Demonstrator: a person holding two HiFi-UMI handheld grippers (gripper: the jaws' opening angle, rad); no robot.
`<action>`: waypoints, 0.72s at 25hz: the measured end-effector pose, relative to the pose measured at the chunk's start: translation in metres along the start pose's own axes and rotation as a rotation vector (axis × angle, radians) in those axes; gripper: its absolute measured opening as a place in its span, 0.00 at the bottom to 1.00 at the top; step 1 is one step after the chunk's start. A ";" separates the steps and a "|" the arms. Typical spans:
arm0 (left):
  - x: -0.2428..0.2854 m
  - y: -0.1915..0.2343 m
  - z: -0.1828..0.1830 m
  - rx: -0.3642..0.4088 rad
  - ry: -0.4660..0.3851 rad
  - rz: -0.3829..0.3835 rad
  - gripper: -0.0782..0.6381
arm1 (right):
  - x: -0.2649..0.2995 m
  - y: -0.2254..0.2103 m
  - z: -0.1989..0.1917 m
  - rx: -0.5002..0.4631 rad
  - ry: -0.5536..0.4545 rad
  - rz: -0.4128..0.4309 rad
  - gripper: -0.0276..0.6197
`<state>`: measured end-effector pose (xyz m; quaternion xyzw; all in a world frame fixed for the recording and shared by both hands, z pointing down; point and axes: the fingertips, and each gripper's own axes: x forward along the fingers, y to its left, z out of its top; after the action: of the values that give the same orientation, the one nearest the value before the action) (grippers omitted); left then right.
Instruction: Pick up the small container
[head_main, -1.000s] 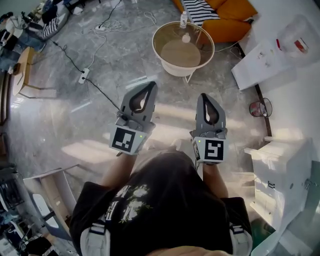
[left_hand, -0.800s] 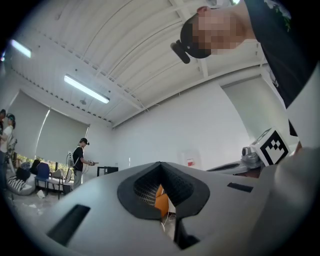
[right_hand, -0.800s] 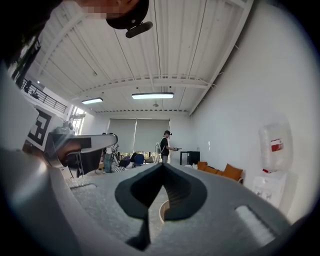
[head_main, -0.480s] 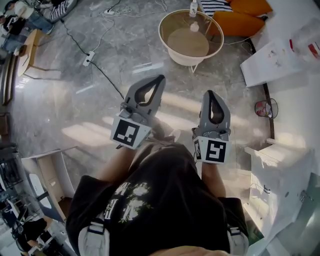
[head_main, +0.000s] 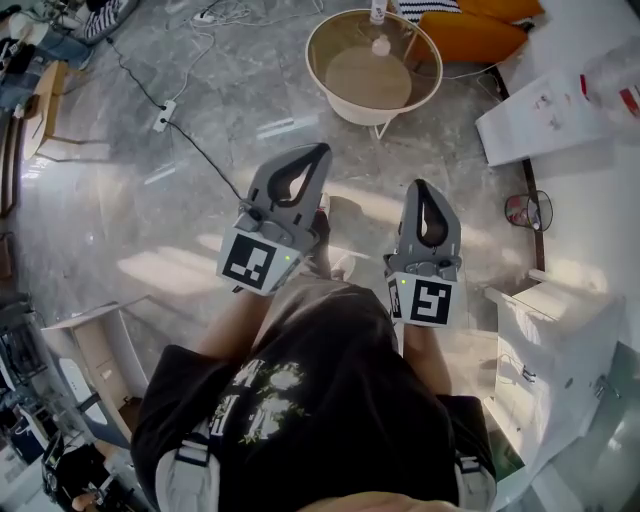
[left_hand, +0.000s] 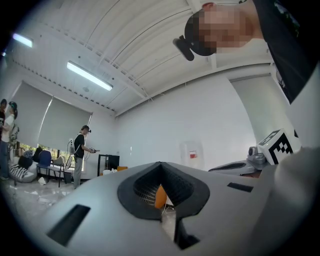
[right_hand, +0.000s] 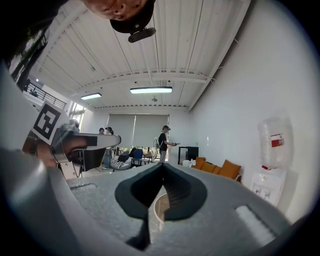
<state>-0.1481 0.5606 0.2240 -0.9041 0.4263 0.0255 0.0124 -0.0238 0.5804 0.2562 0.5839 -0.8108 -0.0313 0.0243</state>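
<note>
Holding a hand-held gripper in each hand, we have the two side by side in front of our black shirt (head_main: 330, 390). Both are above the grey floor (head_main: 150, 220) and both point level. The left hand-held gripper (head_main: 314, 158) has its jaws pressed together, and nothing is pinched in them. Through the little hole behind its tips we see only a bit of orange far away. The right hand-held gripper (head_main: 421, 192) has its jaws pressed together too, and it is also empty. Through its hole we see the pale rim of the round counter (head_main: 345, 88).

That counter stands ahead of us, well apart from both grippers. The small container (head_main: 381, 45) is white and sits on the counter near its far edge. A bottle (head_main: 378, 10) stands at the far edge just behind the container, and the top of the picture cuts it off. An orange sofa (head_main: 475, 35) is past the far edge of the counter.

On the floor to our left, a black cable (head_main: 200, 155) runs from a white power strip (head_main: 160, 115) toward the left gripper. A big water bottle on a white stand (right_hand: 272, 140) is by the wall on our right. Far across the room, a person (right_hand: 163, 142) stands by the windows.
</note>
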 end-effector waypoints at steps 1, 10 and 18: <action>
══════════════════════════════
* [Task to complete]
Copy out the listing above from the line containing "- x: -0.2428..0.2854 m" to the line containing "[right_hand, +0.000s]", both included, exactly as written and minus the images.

* [Answer]
  - x: -0.2428..0.2854 m
  - y: -0.1915..0.2343 m
  - z: -0.1828..0.1830 m
  - rx: -0.3642..0.4088 rad
  - ry: -0.4660..0.3851 rad
  - rz: -0.3829..0.3835 rad
  - gripper: -0.0782..0.6381
arm1 (right):
  - x: -0.2649..0.2995 m
  - y: -0.2254..0.2103 m
  - z: -0.1989..0.1917 m
  - rx: -0.5002..0.4631 rad
  - ry: -0.5536..0.4545 rad
  - rz: -0.4128..0.4309 rad
  - gripper: -0.0276..0.6197
`<state>`: measured end-effector pose (xyz m; quaternion xyzw; all in a world frame fixed for the recording and shared by both hands, z pointing down; point and axes: the fingertips, and each gripper's own axes: x forward along the fingers, y to its left, z out of its top; after the action: of the values that give the same orientation, the one nearest the value before the action) (grippers omitted); left then right.
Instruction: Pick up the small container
[head_main, -1.000s] 
[left_hand, -0.800s] 
[right_hand, -0.800s] 
[head_main, -0.480s] 
[head_main, +0.000s] 
[left_hand, +0.000s] 
[right_hand, +0.000s] 

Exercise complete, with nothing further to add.